With the new Environmental Protection Agency (EPA) regulations, power plants are required to cut down on the emissions related to fossil fuels like coal. The process that is commonly used is Selective Catalytic Reduction (SCR). Selective catalytic reduction is a post-combustion NOX reduction technology in which ammonia (NH3) is added to the fuel gas, which then passes through layers of a catalyst. The ammonia and NOX react on the surface of the catalyst, forming harmless nitrogen (N2) and water vapor.

SCR is well accepted by the industry as the best available technology, achieving the highest NOX reduction level. Technologies are changing rapidly in the NOX reduction SCR market and new alternative technologies keep coming to the market. Ammonia is currently considered the most effective NOX reducing agent used with SCR systems. Ammonia-based SCR systems can use three different NOX reducing agents: anhydrous ammonia, aqueous ammonia, and urea.

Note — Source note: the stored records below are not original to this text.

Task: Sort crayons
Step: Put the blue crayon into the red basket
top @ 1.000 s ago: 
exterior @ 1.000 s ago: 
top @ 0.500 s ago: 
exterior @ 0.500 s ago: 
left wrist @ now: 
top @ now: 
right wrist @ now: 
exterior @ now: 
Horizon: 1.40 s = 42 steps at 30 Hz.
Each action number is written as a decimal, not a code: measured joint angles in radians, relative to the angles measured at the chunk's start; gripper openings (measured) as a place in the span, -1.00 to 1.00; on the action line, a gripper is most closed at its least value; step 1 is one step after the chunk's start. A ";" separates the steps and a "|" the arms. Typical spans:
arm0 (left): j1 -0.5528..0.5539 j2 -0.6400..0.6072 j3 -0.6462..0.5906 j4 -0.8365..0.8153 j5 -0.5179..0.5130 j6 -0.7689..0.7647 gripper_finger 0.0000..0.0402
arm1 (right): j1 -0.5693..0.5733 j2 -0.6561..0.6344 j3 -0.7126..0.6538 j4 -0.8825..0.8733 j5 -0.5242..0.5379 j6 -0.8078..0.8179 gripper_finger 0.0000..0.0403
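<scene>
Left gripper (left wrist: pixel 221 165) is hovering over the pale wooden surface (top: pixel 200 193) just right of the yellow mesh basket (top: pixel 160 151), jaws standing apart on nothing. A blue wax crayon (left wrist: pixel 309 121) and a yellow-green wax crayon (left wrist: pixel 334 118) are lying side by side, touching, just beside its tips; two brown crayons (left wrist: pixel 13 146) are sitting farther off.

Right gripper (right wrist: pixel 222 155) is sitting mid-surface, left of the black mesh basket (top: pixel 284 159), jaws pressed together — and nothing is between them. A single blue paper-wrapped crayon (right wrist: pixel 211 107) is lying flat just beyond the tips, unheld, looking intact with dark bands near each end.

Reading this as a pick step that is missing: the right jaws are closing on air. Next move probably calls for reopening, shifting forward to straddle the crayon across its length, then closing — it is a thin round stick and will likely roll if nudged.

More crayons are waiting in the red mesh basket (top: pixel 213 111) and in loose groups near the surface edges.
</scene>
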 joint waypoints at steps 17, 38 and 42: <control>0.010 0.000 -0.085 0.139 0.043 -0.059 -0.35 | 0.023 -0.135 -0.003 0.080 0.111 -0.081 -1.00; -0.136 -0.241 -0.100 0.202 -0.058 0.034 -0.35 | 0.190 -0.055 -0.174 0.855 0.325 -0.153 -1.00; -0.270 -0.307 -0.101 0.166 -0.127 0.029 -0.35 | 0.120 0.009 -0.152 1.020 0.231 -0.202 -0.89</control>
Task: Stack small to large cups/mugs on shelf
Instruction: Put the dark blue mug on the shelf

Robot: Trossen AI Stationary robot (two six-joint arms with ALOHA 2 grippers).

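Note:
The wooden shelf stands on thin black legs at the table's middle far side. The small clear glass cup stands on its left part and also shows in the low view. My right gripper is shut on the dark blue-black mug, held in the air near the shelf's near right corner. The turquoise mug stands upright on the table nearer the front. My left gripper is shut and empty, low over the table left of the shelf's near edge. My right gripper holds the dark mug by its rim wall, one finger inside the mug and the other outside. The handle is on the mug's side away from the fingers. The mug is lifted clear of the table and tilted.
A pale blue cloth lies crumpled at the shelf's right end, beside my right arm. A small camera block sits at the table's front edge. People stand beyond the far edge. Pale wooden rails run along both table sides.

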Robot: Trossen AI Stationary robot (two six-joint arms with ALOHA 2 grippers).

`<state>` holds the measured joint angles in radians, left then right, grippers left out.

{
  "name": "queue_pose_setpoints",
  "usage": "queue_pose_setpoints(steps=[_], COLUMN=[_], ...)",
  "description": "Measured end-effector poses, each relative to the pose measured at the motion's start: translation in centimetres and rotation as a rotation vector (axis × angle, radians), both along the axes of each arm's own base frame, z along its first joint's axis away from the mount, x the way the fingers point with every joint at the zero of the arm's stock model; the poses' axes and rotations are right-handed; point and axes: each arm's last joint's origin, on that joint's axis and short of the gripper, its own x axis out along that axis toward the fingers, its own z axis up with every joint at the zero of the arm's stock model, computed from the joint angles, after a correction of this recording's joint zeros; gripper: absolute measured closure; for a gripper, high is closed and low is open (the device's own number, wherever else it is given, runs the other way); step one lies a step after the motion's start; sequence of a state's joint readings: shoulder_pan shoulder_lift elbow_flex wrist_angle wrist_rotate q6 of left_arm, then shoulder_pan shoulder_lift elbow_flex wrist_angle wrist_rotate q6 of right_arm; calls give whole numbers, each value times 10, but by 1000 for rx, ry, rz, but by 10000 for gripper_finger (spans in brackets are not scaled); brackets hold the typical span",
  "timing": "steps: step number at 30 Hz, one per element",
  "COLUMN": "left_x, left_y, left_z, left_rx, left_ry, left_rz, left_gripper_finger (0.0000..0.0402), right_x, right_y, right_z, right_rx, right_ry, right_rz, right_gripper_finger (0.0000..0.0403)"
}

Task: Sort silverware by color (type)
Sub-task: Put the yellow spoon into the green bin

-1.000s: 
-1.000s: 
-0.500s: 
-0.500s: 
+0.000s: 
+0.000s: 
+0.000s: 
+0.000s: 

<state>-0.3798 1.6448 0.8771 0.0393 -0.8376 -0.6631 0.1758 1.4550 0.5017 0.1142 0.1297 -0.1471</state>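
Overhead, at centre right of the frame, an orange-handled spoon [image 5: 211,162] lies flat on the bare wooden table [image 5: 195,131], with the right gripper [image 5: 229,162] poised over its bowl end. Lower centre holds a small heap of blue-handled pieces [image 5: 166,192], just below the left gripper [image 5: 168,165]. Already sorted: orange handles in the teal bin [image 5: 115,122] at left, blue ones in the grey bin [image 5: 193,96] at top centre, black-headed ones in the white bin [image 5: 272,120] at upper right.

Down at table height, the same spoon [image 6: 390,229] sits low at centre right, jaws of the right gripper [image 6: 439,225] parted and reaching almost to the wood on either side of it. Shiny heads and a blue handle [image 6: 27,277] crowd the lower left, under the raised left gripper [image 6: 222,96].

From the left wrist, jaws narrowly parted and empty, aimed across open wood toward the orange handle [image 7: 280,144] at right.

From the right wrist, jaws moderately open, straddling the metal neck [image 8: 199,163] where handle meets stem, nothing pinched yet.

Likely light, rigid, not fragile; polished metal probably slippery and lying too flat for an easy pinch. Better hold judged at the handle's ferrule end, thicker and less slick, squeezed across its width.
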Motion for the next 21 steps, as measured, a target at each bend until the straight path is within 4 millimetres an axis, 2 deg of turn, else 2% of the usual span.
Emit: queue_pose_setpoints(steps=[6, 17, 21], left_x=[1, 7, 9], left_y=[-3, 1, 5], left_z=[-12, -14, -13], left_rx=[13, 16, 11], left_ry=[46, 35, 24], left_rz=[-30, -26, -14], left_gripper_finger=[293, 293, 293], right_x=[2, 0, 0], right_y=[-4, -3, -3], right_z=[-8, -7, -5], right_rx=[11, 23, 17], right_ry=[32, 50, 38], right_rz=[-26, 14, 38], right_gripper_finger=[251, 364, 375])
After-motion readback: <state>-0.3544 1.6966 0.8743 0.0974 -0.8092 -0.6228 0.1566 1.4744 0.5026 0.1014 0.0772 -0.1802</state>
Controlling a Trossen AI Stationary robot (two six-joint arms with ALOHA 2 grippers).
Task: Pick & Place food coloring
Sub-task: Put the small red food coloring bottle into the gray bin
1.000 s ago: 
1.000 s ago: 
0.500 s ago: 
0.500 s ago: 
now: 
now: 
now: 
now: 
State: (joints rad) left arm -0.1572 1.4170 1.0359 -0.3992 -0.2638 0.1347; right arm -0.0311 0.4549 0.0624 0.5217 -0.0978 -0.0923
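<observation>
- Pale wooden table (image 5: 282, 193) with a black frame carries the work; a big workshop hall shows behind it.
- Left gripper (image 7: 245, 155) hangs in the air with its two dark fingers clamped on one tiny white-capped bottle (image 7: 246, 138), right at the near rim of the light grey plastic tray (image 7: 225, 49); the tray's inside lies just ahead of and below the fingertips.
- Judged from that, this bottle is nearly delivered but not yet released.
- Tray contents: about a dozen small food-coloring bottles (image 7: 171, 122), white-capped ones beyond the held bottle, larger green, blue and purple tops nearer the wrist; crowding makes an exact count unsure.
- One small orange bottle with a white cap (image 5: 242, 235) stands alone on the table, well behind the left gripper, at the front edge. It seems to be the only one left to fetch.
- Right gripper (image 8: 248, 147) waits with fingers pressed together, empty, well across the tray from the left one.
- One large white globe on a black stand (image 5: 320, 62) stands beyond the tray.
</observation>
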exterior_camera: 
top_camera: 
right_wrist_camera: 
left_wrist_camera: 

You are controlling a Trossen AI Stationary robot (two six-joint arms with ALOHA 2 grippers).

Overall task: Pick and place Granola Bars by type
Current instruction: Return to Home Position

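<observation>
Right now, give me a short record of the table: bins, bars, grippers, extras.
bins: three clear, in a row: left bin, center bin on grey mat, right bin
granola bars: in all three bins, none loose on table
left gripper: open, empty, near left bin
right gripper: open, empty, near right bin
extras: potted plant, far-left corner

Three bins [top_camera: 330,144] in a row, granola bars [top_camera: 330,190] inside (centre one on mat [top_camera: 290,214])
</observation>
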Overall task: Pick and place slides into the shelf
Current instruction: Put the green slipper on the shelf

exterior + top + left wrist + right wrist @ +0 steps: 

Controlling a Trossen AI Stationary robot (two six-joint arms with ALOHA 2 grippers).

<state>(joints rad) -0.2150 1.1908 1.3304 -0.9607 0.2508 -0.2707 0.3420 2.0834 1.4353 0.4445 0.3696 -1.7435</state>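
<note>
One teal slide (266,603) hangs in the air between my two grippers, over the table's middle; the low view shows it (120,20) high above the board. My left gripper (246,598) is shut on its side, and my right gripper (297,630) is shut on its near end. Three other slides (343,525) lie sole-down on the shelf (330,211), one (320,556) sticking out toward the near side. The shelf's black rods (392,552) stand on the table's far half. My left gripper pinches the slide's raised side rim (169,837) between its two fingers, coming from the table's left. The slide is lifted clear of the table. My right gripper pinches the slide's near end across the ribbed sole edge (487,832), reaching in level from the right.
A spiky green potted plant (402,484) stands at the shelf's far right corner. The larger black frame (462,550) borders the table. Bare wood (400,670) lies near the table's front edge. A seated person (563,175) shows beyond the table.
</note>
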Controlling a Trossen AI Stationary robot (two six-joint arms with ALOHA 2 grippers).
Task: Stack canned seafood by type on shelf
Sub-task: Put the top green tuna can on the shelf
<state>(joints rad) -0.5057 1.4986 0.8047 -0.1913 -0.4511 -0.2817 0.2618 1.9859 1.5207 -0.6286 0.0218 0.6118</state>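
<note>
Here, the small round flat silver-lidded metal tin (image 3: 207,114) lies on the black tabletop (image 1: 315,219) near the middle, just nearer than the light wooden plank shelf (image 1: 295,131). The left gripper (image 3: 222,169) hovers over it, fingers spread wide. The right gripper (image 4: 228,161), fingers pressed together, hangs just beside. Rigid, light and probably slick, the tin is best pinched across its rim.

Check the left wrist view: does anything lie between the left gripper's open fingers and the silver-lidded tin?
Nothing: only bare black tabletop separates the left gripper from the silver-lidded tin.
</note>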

Corken reciprocating compressors are used in anhydrous ammonia SCR systems. Anhydrous ammonia is the most effective NOX reducing agent used in SCR systems. However, due to its hazardous nature, this form of ammonia can incur high compliance costs and safety concerns related to transportation, storing, and handling. This technology has been in use in Europe since the 1980’s.

Non-toxic urea is transported as a granular solid. It is mixed with water on site and converted to ammonia to be used as a NOX reducing agent in SCR systems. This technology has recently gained a lot of interest from end-users due to minimal safety concerns.